A note to my traditionalist friends

By now, I imagine you have heard that the Pope will be celebrating Holy Thursday, the Institution of the Eucharist, in a Roman prison.  Some of my traditionalist friends and acquaintances are up in arms about this, Francis' latest break with Tradition.  My poor advice on the matter is this:  Don't argue about it.  Do not pick this as a fight.

Why?  The Pope is breaking with Tradition, obviously.  The Pope usually celebrates Holy Thursday at St John Lateran, his Cathedral.  By rights, and in continuity with the past, that is where Francis should be.  That is where Benedict would have been.  There are strong arguments for him to be there.  It would seem almost everything is on the side of Tradition.  So why am I telling Traditionalists not to pick this fight?

Because it is a losing fight.  Francis will, first and foremost, be following Christ's command, given from His own lips, while he lived: to visit the prisoners.  Even those who don't particularly believe can still sense that what he is doing is a powerful message, a worthy deed.  If you oppose him, you will first be setting a block against someone who is committing a an act of Corporal Mercy.  It is not as if the Pope is going against Catholic teaching.  Quite the opposite: he is upholding one of our saviour's commandments in the most public way possible.  If you oppose him on this, you will come off looking mean spirited.   There is just no way to argue against this and come out on top.

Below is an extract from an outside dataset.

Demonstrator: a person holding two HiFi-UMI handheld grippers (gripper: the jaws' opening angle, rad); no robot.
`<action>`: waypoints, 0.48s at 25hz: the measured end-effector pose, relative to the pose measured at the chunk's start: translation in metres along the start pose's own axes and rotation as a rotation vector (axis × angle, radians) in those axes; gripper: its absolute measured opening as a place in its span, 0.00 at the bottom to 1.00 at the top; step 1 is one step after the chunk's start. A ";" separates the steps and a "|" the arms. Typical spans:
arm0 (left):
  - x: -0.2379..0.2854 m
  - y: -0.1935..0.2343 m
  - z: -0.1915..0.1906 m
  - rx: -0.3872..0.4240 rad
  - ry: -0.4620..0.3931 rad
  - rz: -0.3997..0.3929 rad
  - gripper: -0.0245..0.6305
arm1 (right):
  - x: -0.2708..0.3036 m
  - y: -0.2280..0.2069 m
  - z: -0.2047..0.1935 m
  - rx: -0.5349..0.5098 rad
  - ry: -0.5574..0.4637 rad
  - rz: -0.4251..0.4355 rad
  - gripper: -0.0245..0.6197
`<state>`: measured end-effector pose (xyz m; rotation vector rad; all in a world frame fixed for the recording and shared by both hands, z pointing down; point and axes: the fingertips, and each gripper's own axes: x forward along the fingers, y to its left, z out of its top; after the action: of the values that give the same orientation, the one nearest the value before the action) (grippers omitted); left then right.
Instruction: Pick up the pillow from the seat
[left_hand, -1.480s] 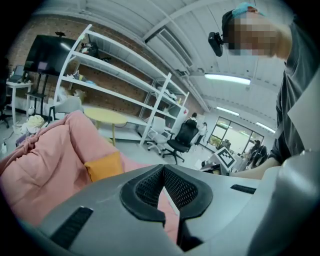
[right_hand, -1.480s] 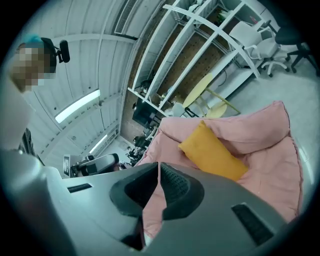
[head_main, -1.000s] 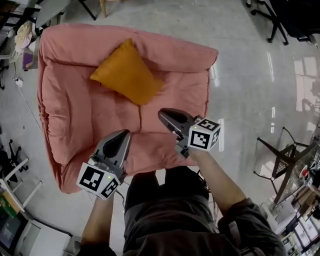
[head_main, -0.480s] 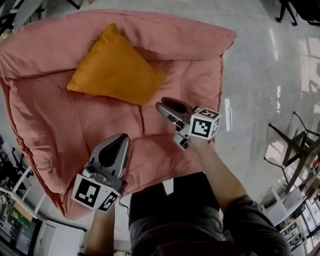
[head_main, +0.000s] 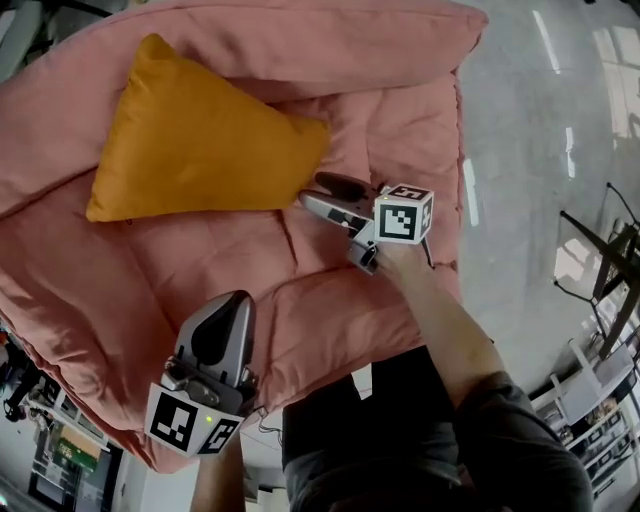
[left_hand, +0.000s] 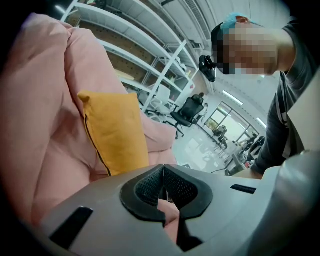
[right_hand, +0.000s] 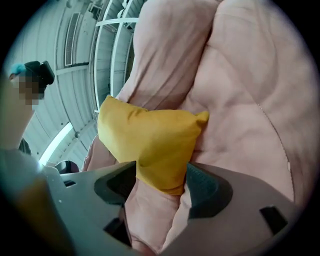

If I was to give any further unwanted advice, I would tell some of the bloggers out there this: reconcile yourself to the fact that Francis is the Pope.  I read many of you during the years of Benedict's Pontificate crowing and claiming victory, and expressing bewilderment and outrage that the Pope was trying to set an example, yet few were following.  You- and myself included, for I took part in this from time to time- took apart the statements made by those who opposed the Pope, always attacking their statements from the position that the Pope was the Pope.  How are we to argue now that the Pope does not have to be obeyed, that his example should not be followed?

I am not saying that you should abandon the Tradition, or that it is an unqualified good that Francis is deviating from Tradition.  I am not telling you to abandon your struggle for your rights.  I am advising you to pick your battles carefully, if at all, and to remember the Pope is the Pope, and to not take the position you condemned so soundly when it came from the mouths of liberals.